Only those lines in the data below from the line containing "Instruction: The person" through the line containing "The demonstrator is", both included, should be restated word for word.

━━ Given material ━━

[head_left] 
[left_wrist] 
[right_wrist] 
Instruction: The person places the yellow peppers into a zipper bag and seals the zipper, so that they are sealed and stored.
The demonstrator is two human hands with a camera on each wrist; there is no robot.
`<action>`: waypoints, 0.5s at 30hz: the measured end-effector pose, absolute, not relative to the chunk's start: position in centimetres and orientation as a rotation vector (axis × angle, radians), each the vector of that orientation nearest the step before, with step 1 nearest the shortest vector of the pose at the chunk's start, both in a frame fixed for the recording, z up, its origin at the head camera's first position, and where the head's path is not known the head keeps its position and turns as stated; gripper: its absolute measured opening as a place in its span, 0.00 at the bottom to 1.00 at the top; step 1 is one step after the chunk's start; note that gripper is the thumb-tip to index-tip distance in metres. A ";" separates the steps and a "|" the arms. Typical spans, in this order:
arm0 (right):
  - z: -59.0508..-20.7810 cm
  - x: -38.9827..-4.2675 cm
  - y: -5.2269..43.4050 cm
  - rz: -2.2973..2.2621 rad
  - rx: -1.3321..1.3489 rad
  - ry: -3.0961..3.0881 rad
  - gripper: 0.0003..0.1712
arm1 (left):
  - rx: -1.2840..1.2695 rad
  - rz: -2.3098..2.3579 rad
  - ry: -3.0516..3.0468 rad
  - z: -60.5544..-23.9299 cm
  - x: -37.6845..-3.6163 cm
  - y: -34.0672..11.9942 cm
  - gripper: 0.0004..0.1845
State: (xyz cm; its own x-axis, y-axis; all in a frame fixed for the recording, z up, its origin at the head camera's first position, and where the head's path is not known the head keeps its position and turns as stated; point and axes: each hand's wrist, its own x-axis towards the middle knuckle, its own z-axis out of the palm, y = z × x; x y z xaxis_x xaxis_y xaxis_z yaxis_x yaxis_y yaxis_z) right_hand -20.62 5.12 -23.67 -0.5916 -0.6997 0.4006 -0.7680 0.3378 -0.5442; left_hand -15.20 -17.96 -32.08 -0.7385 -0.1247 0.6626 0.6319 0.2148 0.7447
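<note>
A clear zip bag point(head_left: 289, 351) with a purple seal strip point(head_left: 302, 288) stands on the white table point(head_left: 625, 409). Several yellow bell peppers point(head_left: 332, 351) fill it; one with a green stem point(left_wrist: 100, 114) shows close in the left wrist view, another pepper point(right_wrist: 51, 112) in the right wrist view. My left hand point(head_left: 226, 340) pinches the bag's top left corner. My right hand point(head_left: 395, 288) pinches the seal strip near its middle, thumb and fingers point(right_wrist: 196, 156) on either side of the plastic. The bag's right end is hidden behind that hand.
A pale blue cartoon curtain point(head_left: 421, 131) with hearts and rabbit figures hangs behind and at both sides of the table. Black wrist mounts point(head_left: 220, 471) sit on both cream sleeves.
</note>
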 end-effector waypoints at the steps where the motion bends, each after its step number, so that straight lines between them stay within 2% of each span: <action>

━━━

_Output_:
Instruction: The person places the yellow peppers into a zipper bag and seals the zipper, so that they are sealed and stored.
The demonstrator is two human hands with a camera on each wrist; there is no robot.

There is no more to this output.